Required work
The data should be written out in full, exactly as it stands, and the pictures dropped.

Available data
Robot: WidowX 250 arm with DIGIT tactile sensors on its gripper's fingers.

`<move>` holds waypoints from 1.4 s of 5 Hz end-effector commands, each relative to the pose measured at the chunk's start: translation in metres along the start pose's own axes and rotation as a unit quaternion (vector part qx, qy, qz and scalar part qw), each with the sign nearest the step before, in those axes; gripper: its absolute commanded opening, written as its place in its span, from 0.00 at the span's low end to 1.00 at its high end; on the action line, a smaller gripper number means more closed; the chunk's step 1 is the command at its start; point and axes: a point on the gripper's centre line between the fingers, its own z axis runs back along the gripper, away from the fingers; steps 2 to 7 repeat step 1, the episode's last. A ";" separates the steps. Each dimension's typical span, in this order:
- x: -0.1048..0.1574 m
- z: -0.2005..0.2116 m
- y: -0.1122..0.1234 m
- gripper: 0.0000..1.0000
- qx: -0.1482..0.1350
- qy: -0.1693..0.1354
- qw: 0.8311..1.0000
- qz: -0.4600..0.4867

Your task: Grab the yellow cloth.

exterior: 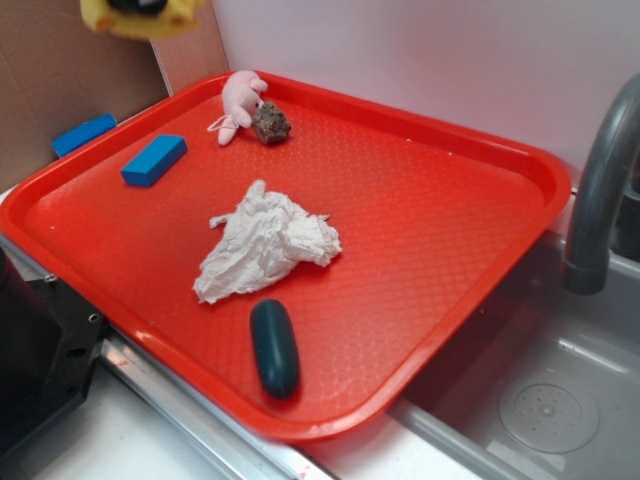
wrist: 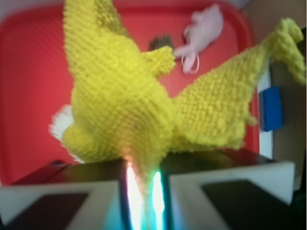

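Hanging bunched from the gripper, the yellow cloth looks coarsely knitted.

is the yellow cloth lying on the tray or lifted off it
Lifted: the yellow cloth hangs pinched in the pincer, dangling above the red tray.

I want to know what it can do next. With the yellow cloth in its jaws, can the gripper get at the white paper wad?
Probably not yet. The gripper is shut on the yellow cloth, raised above the red tray. The white paper wad itself lies uncovered.

White wall behind, grey sink, brown cardboard left.
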 end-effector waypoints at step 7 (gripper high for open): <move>0.005 0.059 -0.002 0.00 -0.018 -0.026 1.000 0.005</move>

Solution
Robot: WidowX 250 arm with DIGIT tactile sensors on its gripper's fingers.

`<move>` holds waypoints from 1.4 s of 5 Hz end-effector commands, each relative to the pose measured at the chunk's start: translation in metres along the start pose's own axes and rotation as a unit quaternion (vector part qx, qy, qz and scalar part qw), each with the sign nearest the step before, in those axes; gripper: its absolute commanded opening, written as its place in its span, from 0.00 at the span's low end to 1.00 at its high end; on the action line, a smaller gripper number means more closed; the chunk's step 1 is the command at its start; point and axes: a point on the gripper's centre line between the fingers, its own z axis runs back along the gripper, away from the fingers; steps 2 to 7 repeat step 1, the episode's last. A ";" separates the steps. Each dimension's typical span, in this order:
- x: -0.1048..0.1574 m
- z: -0.2005..0.2116 m
- y: -0.1122..0.1234 m
- gripper: 0.0000..1.0000
- qx: -0.1482..0.1350
- qy: -0.1693..0.1354
- qw: 0.8311..1.0000
- qz: -0.4600..0.4867

Your task: Grab the yellow cloth.

exterior: 
wrist: 

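Hanging bunched from the gripper, the yellow cloth looks coarsely knitted.

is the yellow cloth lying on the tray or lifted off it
Lifted: the yellow cloth hangs pinched in the pincer, dangling above the red tray.

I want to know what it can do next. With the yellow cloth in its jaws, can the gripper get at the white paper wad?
Probably not yet. The gripper is shut on the yellow cloth, raised above the red tray. The white paper wad itself lies uncovered.

White wall behind, grey sink, brown cardboard left.
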 end-effector waypoints at step 7 (gripper high for open): <move>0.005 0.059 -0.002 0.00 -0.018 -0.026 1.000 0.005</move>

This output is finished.